Selenium is an essential nutrient and trace element necessary for human health that plays a crucial role in antioxidative metabolism and homeostasis (42). Selenium compounds from daily intake include selenite, selenocysteine, selenomethionine, and methylselenocysteine, which have different metabolic pathways and metabolites (43–47). Selenium can prevent the formation of atherosclerotic lesions and improve endothelial function by reducing superoxide generation and preventing mitochondrial DNA damage (48–52). Epidemiological evidence also confirmed the health benefits of high serum selenium levels in reducing deaths and CVD events. Jayedi et al.'s dose–response meta-analysis supported that serum selenium levels and daily intake of selenium were inversely correlated with all-cause mortality (53). Kuria et al. found that high selenium concentration was associated with a decreased risk of CVD incidence and mortality, and a higher dietary intake of selenium was associated with decreased cancer risk after adjusting for age, BMI, and smoking status (54, 55).

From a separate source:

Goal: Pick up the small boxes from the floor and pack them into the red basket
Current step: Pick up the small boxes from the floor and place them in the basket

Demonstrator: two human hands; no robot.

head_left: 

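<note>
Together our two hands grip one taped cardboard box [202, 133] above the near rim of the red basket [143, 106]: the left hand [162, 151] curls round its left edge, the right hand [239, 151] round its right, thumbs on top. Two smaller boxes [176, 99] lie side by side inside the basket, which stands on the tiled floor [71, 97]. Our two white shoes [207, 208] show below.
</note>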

In the current study, we found that serum selenium levels were lower in older participants among patients with CKD. This was similar to the results of the study by Schiavon et al., who revealed that serum selenium levels decreased years before death (56). Our results indicate that the correlation of serum selenium levels with all-cause mortality and CVD mortality was not associated with age. Similar results were obtained when subgroup analyses were based on sex and race. Smoking is an important risk factor for various types of progressive diseases and may significantly increase oxidative stress (57, 58), The results of the current study revealed that higher concentrations of selenium also significantly correlated with the reduction of all-cause mortality and CVD mortality in these patients. Similar results were obtained when subgroup analyses were based on BMI. CKD stage is a key risk factor for CVD mortality in patients (59, 60). Our results revealed that in both CKD stages 1–2 and 3–5, higher levels of serum selenium were correlated with a reduction in all-cause mortality and CVD mortality.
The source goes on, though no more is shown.